Output the listing below exactly, minus its images.

━━━ Available data ━━━

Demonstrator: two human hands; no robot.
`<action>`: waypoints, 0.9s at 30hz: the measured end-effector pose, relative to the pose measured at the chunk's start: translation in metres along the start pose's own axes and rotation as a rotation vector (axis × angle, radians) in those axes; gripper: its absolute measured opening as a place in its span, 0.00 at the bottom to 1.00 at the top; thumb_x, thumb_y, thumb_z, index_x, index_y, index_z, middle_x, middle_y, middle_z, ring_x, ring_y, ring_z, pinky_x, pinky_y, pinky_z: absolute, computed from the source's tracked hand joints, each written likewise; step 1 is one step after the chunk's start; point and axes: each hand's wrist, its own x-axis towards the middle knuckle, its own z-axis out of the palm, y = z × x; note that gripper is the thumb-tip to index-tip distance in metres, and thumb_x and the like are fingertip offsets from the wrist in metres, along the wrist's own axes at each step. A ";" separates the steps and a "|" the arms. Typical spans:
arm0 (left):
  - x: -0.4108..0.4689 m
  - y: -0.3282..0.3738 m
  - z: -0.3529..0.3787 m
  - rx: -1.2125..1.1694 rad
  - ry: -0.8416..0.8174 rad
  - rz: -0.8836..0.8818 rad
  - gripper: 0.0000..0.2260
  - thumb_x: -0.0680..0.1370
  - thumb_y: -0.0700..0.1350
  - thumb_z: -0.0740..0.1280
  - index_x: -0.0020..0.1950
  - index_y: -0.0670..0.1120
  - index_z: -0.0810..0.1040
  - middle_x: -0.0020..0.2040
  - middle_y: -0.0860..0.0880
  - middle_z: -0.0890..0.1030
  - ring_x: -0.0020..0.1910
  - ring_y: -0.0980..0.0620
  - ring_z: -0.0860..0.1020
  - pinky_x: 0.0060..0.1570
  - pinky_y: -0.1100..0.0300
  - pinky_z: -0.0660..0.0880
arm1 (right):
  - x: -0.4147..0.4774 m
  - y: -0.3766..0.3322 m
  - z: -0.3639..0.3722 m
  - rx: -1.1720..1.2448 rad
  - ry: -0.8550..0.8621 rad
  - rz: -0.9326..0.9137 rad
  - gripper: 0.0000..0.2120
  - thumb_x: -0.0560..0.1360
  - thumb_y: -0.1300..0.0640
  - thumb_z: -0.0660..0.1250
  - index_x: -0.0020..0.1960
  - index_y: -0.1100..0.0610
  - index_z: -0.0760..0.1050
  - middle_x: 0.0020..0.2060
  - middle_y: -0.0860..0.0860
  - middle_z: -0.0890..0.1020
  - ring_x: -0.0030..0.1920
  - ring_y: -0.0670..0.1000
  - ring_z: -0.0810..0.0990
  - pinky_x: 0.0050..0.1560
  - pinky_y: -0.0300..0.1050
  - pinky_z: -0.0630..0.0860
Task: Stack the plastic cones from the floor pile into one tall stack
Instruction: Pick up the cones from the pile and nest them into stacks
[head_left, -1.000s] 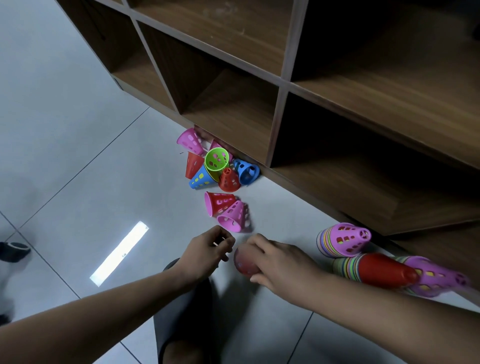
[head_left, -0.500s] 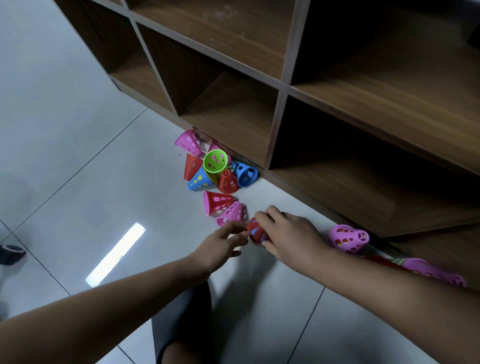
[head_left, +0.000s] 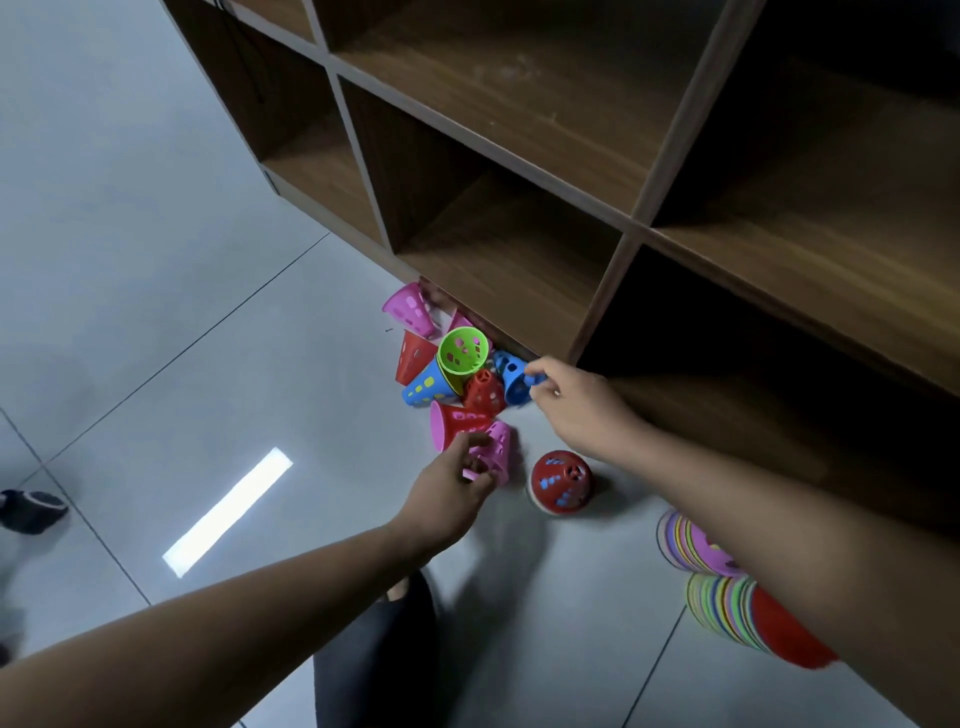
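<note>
I have both hands down in the pile (head_left: 457, 374) of cones, which lies on the floor (head_left: 156, 312) against the foot of the shelf (head_left: 626, 244). My left hand (head_left: 449, 496) has its fingers curled round a pink cone (head_left: 497, 449) lying at the near edge of the pile. My right hand (head_left: 571, 405) pinches a blue cone (head_left: 511, 376) at the far side, right by the shelf. Between them, a little nearer me, a red cone (head_left: 560, 480) stands wide end down with blue showing through its holes. Two long stacks (head_left: 727, 608) lie on their sides under my right forearm. I judge these cones light, thin and fairly stiff, slick on the tile and apt to skid or roll. I would take each one lightly by its rim or through the holes and drop it straight over the red one.
</note>
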 end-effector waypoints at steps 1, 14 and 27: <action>0.000 0.000 -0.001 0.010 0.006 0.000 0.17 0.82 0.48 0.68 0.71 0.59 0.73 0.59 0.54 0.81 0.51 0.54 0.83 0.47 0.60 0.77 | 0.014 -0.001 0.005 0.019 -0.020 0.050 0.16 0.83 0.58 0.61 0.69 0.49 0.76 0.48 0.53 0.82 0.42 0.48 0.75 0.36 0.39 0.67; -0.026 0.007 -0.032 -0.298 0.183 0.054 0.07 0.82 0.40 0.70 0.49 0.51 0.84 0.42 0.51 0.87 0.40 0.55 0.82 0.45 0.56 0.77 | 0.037 0.000 0.024 0.136 0.167 0.195 0.10 0.81 0.61 0.67 0.58 0.55 0.85 0.51 0.51 0.86 0.53 0.51 0.85 0.53 0.46 0.82; -0.037 0.049 -0.025 -0.547 0.134 0.130 0.10 0.86 0.38 0.65 0.59 0.47 0.85 0.45 0.47 0.86 0.39 0.55 0.78 0.41 0.57 0.73 | -0.101 -0.007 -0.008 1.398 0.578 0.164 0.10 0.84 0.66 0.63 0.59 0.55 0.78 0.44 0.52 0.83 0.36 0.47 0.76 0.37 0.39 0.72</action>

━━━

# [Problem solution]
Demonstrator: two human hands; no robot.
`<action>`: waypoints, 0.9s at 30hz: the measured end-effector pose, relative to the pose measured at the chunk's start: translation in metres along the start pose's own axes and rotation as a rotation vector (axis × angle, radians) in those axes; gripper: its absolute measured opening as a place in its span, 0.00 at the bottom to 1.00 at the top; thumb_x, thumb_y, thumb_z, index_x, index_y, index_z, middle_x, middle_y, middle_z, ring_x, ring_y, ring_z, pinky_x, pinky_y, pinky_z: absolute, computed from the source's tracked hand joints, each written likewise; step 1 is one step after the chunk's start; point and axes: each hand's wrist, its own x-axis towards the middle knuckle, its own z-axis out of the palm, y = z × x; note that gripper is the thumb-tip to index-tip distance in metres, and thumb_x and the like are fingertip offsets from the wrist in metres, along the wrist's own axes at each step. A ";" separates the steps and a "|" the arms. Typical spans:
arm0 (left):
  - x: -0.4108..0.4689 m
  - y: -0.3282..0.3738 m
  - z: -0.3529..0.3787 m
  - rx: -1.2125..1.1694 rad
  - ry: -0.8416..0.8174 rad
  - rz: -0.8836..0.8818 rad
  - gripper: 0.0000..0.2260
  - thumb_x: -0.0680..0.1370
  - thumb_y: -0.0700..0.1350
  - thumb_z: -0.0740..0.1280
  - index_x: -0.0020..0.1950
  - index_y: -0.0670..0.1120
  - index_z: -0.0810..0.1040
  - middle_x: -0.0020..0.2040
  - middle_y: -0.0860..0.0880
  - middle_z: -0.0890..0.1030
  - ring_x: -0.0020..0.1910
  - ring_y: -0.0980..0.0620
  - ring_z: -0.0860..0.1020
  - pinky_x: 0.0060..0.1570
  - pinky_y: -0.1100..0.0300
  - pinky_z: -0.0660..0.0880
arm1 (right):
  - x: -0.4147..0.4774 m
  - y: -0.3766..0.3322 m
  - z: -0.3639..0.3722 m
  - rx: -1.1720..1.2448 rad
  - ry: -0.8550..0.8621 rad
  - rz: -0.9326..0.9137 rad
  - gripper: 0.0000..0.2120
  - thumb_x: -0.0560..0.1360
  - thumb_y: -0.1300..0.0640
  - thumb_z: -0.0660..0.1250
  - index_x: -0.0020..0.1960
  - index_y: -0.1100..0.0610
  - index_z: -0.0760..0.1050
  - middle_x: 0.0020..0.2060
  - middle_y: -0.0860..0.0860
  - middle_z: -0.0890..0.1020
  - ring_x: -0.0030..0.1920
  - ring_y: -0.0670..0.1000
  - ring_z: -0.0810..0.0990
  - pinky_x: 0.0050..0.1560
  - pinky_y: -0.0300..0.1050
  - pinky_z: -0.0630..0.0860
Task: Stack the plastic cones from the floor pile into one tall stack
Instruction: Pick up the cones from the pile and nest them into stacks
[head_left, -1.000s] 
[head_left, -0.500s] 
[head_left, +0.000s] 
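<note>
I have both hands down in the pile (head_left: 457, 374) of cones, which lies on the floor (head_left: 156, 312) against the foot of the shelf (head_left: 626, 244). My left hand (head_left: 449, 496) has its fingers curled round a pink cone (head_left: 497, 449) lying at the near edge of the pile. My right hand (head_left: 571, 405) pinches a blue cone (head_left: 511, 376) at the far side, right by the shelf. Between them, a little nearer me, a red cone (head_left: 560, 480) stands wide end down with blue showing through its holes. Two long stacks (head_left: 727, 608) lie on their sides under my right forearm. I judge these cones light, thin and fairly stiff, slick on the tile and apt to skid or roll. I would take each one lightly by its rim or through the holes and drop it straight over the red one.
</note>
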 end-effector waypoints at steps 1, 14 and 27: <action>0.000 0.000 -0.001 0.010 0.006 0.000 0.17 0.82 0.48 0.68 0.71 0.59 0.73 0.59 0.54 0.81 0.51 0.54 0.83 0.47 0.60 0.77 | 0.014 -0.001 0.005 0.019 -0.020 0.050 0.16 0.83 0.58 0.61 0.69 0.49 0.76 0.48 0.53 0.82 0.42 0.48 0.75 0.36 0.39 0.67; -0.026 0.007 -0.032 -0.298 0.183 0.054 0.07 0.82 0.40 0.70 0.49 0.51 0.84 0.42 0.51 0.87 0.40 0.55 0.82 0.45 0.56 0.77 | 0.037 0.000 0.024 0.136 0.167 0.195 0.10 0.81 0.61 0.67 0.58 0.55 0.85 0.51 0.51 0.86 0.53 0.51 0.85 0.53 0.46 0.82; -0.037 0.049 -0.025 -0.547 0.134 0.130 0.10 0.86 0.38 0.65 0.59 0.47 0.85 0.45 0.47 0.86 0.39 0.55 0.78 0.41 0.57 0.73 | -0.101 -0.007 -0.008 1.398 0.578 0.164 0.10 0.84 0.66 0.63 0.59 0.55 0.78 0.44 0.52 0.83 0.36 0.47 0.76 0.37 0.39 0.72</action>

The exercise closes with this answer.